Re: [patch 0/9] mutex subsystem, -V4

From: Ingo Molnar
Date: Tue Dec 27 2005 - 09:41:48 EST



* Andrew Morton <akpm@xxxxxxxx> wrote:

> > hm, can you see any easy way for me to test my bold assertion on ext3,
> > by somehow moving/hacking it back to semaphores?
>
> Not really. The problem was most apparent after the lock_kernel()
> removal patches. The first thing a CPU hit when it entered the fs was
> previously lock_kernel(). That became lock_super() and performance
> went down the tubes.
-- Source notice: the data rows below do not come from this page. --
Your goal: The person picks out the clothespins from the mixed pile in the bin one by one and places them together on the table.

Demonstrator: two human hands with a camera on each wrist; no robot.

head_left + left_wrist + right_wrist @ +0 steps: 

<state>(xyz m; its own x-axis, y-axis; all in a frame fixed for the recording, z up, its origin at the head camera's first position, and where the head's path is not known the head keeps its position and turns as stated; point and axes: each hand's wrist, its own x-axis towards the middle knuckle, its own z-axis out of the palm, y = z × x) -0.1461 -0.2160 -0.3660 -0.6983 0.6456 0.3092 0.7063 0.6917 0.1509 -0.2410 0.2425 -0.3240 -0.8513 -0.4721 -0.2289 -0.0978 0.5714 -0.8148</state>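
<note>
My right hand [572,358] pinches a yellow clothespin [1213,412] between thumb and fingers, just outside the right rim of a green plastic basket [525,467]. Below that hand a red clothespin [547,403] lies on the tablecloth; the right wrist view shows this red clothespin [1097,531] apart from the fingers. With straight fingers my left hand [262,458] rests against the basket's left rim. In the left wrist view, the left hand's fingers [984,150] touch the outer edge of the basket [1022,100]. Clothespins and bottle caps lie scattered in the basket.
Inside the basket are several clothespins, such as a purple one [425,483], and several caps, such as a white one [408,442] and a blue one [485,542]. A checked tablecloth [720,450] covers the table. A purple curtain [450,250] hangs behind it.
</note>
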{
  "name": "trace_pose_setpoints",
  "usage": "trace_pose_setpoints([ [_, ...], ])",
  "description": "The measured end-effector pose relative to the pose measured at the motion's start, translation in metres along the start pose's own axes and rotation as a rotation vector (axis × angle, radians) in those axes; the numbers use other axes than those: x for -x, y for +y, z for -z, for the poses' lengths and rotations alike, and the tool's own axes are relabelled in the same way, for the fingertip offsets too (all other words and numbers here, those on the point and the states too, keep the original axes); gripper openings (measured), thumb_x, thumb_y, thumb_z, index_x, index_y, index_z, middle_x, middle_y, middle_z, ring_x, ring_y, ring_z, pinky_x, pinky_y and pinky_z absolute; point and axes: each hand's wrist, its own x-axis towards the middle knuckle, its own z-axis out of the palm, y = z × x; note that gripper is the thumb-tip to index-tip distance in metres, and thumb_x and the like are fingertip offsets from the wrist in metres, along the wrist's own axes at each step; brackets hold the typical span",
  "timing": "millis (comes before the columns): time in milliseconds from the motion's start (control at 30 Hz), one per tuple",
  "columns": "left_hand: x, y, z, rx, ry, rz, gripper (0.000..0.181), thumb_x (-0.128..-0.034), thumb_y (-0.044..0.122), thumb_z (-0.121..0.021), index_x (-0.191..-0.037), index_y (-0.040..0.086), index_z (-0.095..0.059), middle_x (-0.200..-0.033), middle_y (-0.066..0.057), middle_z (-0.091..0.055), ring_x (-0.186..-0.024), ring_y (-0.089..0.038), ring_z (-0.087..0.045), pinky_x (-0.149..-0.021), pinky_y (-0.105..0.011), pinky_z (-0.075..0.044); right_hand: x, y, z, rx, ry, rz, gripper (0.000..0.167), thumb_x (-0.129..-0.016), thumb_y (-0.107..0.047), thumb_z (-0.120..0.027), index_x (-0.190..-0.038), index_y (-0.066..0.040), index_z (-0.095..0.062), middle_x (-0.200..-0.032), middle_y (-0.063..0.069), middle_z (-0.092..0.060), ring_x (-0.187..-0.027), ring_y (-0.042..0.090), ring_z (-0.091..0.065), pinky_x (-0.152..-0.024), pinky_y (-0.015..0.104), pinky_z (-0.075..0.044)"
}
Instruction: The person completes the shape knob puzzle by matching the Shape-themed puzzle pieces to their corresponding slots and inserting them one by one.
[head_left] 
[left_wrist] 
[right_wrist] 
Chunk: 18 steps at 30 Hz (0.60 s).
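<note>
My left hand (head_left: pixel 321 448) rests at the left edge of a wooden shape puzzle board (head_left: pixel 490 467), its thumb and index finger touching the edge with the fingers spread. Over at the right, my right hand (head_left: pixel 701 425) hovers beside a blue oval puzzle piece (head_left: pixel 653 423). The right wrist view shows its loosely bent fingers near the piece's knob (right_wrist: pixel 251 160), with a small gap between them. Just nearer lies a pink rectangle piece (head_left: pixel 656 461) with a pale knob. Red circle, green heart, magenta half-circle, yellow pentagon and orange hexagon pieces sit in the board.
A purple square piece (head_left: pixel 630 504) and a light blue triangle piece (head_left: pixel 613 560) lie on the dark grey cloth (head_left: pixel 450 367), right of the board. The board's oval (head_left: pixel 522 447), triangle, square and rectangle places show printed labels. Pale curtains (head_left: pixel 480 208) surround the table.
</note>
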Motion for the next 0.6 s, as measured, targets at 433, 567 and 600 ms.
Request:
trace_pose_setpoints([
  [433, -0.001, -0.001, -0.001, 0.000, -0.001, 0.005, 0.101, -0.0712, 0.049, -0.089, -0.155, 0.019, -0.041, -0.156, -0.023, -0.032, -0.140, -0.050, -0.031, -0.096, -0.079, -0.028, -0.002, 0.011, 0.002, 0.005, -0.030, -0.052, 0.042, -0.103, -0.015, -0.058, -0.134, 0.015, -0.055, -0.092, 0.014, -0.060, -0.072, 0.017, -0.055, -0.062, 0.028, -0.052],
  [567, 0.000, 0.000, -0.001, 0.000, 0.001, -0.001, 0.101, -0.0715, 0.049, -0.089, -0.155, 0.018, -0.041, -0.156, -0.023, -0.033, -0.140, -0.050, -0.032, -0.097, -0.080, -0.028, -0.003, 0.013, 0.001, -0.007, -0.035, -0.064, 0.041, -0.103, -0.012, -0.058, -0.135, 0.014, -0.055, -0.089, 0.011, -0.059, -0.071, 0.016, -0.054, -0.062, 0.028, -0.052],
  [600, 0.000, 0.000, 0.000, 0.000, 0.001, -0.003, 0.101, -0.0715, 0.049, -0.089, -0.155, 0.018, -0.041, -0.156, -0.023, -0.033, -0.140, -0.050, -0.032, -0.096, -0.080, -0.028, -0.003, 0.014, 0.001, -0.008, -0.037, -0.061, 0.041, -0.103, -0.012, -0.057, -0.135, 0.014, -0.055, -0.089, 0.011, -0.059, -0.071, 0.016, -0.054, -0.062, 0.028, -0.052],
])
From memory, the bad kernel was tip-of-tree as
> of Memorial Weekend 2003 ;)
>
> I guess you could re-add all the lock_super()s as per 2.5.x's
> ext3/jbd, check that it sucks running SDET on 8-way then implement the
> lock_super()s via a mutex.

ok - does the patch below look roughly ok as a really bad (but
functional) hack to restore that old behavior, for ext2?

Ingo

fs/ext2/balloc.c | 19 ++++++++++++++++---
fs/ext2/ialloc.c | 15 +++++++++++++--
2 files changed, 30 insertions(+), 6 deletions(-)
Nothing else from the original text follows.